Madre mía de Florencia del Campo, una lectura de Javier Divisa
No solamente después de la muerte no hay nada, sino que de igual manera no se entiende nada. Entonces el doliente, el afectado puede acudir a la narración; el triste escribe un libro como válvula de escape del insoportable dolor. Normalmente ese libro no será literatura, sino prescripción psicológica, incluso psiquiátrica. Esos eran mis temores, quizá insostenibles e infundados con Madre mía, estar puteado, ver las grietas y no leer literatura. Exacto, me equivoqué. Florencia del Campo consigue hacer literatura en el mundo de los cadáveres, donde el duelo acredita tantas veces las terapias literarias, pictóricas y los talleres de personas haciendo cosas. De vez en cuando sale una persona dolida escribiendo una novela sólida. De vez en cuando.

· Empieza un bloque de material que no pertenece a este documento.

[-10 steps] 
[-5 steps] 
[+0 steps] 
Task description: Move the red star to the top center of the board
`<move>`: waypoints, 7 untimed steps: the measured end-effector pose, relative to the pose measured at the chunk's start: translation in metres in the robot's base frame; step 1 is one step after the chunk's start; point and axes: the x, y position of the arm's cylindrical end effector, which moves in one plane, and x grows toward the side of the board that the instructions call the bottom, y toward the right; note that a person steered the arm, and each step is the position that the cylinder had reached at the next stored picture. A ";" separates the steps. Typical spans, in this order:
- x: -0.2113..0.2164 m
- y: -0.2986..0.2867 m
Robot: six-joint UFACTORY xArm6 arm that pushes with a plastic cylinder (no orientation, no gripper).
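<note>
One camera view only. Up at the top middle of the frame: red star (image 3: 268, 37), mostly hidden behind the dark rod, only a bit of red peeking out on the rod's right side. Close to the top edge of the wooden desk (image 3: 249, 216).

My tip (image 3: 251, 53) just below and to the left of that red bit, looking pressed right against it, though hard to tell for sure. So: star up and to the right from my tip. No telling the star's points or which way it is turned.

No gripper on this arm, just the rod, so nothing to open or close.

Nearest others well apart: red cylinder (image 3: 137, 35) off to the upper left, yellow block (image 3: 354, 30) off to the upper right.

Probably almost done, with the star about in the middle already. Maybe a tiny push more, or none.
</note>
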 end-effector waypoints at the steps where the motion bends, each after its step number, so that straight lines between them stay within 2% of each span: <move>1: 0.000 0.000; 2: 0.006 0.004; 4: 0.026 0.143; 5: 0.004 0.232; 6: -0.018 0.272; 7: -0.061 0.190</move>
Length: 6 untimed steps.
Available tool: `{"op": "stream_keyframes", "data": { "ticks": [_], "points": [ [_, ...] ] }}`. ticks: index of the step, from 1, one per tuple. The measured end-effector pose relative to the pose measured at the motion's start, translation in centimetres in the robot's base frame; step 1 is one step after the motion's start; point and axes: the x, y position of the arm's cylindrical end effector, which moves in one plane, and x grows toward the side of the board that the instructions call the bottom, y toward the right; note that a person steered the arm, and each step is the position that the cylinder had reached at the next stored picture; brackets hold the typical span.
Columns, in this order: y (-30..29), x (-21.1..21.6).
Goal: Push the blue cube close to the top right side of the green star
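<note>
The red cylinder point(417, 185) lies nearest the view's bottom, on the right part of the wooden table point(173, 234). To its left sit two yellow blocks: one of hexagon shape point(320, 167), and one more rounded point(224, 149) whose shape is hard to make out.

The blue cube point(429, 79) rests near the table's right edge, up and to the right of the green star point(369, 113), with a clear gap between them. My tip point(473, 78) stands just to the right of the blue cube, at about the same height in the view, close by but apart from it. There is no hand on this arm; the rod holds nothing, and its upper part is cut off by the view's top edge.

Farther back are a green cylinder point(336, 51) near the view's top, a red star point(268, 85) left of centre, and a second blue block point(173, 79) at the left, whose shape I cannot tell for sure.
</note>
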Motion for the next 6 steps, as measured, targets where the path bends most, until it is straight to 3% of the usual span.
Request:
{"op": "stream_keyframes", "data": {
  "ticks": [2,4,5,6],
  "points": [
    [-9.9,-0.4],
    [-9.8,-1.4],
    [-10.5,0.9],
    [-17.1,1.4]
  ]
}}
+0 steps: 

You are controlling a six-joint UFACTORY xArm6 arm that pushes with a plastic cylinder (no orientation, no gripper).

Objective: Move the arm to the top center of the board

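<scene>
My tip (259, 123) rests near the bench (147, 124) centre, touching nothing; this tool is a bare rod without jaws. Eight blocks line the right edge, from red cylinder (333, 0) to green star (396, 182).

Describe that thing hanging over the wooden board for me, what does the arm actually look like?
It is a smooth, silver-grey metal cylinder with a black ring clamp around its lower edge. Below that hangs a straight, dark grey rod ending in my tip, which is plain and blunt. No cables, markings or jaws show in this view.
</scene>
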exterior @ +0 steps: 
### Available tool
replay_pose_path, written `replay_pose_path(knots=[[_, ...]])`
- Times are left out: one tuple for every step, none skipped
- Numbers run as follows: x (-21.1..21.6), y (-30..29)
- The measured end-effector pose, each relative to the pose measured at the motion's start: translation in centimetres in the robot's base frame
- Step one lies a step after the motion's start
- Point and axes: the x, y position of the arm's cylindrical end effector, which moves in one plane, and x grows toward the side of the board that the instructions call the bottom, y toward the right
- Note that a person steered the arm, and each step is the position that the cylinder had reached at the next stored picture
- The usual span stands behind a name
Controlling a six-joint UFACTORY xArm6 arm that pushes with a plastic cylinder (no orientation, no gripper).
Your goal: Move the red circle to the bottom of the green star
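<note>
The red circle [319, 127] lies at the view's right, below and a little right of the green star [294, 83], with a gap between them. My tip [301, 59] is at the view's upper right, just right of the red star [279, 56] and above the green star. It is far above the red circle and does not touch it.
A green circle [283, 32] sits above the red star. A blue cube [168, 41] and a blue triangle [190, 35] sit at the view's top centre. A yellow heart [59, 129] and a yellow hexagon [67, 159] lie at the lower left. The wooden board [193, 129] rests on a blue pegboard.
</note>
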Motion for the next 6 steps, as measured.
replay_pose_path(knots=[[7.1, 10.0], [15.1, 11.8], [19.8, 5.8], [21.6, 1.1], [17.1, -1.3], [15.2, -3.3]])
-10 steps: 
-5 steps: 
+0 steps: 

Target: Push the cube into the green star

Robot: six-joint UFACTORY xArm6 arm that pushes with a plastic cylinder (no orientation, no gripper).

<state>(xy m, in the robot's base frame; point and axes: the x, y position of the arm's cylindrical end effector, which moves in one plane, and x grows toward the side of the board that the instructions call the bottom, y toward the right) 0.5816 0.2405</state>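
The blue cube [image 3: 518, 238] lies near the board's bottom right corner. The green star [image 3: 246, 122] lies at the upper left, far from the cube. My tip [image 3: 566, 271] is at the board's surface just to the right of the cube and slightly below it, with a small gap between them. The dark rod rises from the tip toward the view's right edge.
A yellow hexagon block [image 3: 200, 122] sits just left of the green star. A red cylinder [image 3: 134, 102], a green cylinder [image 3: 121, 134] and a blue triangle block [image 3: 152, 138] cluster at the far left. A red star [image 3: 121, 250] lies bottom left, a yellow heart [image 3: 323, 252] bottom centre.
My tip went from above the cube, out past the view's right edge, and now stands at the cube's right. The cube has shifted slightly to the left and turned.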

Muerte, familia, cáncer. Sin caer (o sin querer caer) en el abatimiento, la desmoralización, el llanto arrebatado, Florencia, combina sordidez, humor, dolor, cáustica, amor, odio y tristeza. La trilogía era lo suficiente abrupta y escabrosa para la cautela, el escepticismo, el valle de lágrimas. El tema de la familia está tratado con franqueza; de hecho aborda claramente la realidad de las relaciones familiares y la imposibilidad de elección en la consanguinidad, por tanto sus secuelas atávicas, y viscerales, la imposición del amor y las consecuencias crueles y lacerantes. Y luego pasa una cosa: que existen la enfermedad, la muerte y la sensación de culpa por no cuidar debidamente a la madre; convictos, responsables de la quimioterapia, de no tomar un vuelo transoceánico, de la muerte de mamá, responsables de intentar vivir con autonomía, de esta vulgaridad, esta ordinariez que viene a ser morirse de cáncer a 10670 kilómetros de tu lugar de residencia. Por Dios, viene a narrar Florencia del Campo, siempre literariamente, somos sociedad contemporánea y no estoy preparada para el dolor, son mis sueños, mis expectativas, mis putos anhelos, dadme ese tejido, ese subterfugio velado entre la vida y la muerte. Por tanto en Madre Mía, la vida de la gente en plena ebullición no está ni tiene por qué estar familiarizada con los hospitales, las sesiones de quimioterapia, los tanatorios y los cementerios, si ya sabemos que los enfermos son unos malditos manipuladores.
Un mes después de la pregunta moral: 17 de agosto de 2013. Tomé un avión con destino a Buenos Aires que hizo escala en Múnich y en Frankfurt. Llegué el domingo 18 de agosto por la mañana. Por la tarde fui a verte, te encontré hecha una aguaviva. La alianza del dedo te hacía un torniquete. No me miraste ni me hablaste, ya no abrías los ojos, ya no estabas consciente. Te saludé y de dije que estaba, que había llegado. Nada. Silencio de marea muerta, madre mía, aguaviva, mamá muerta.
En casi todas las instancias del libro, Florencia, agria, mortal, voluptuosa, divertida, miserable, humana, está reconociendo que dispone de un lujo, una profusión que muchas personas no tienen y que la vida va impugnando, tiempo para pensar, disfrute de la cultura, goce sicalíptico, trabajo y encontrar una armonía personal, por tanto está mirando la vida con la coyuntura de estar amando la vida, en París, en Madrid, en Nueva Delhi, reafirmando que de repente con enfermedad y muerte, el futuro desaparece en un santiamén (o se produce un santiamén).
Madre Mía no es una cosa patéticamente melodramática con pretensiones desgarradoras y de gran alivio, sino una novela que perturba, se subleva, discrepa, encuentra el conflicto, logra una fisura formidable. No todo va a ser llorar.
El gran tumor: tal vez la vida. Y la historia. La historia se cuenta con esta especie de historia clínica de una enfermedad mortal llamada familia. Morirse de familia.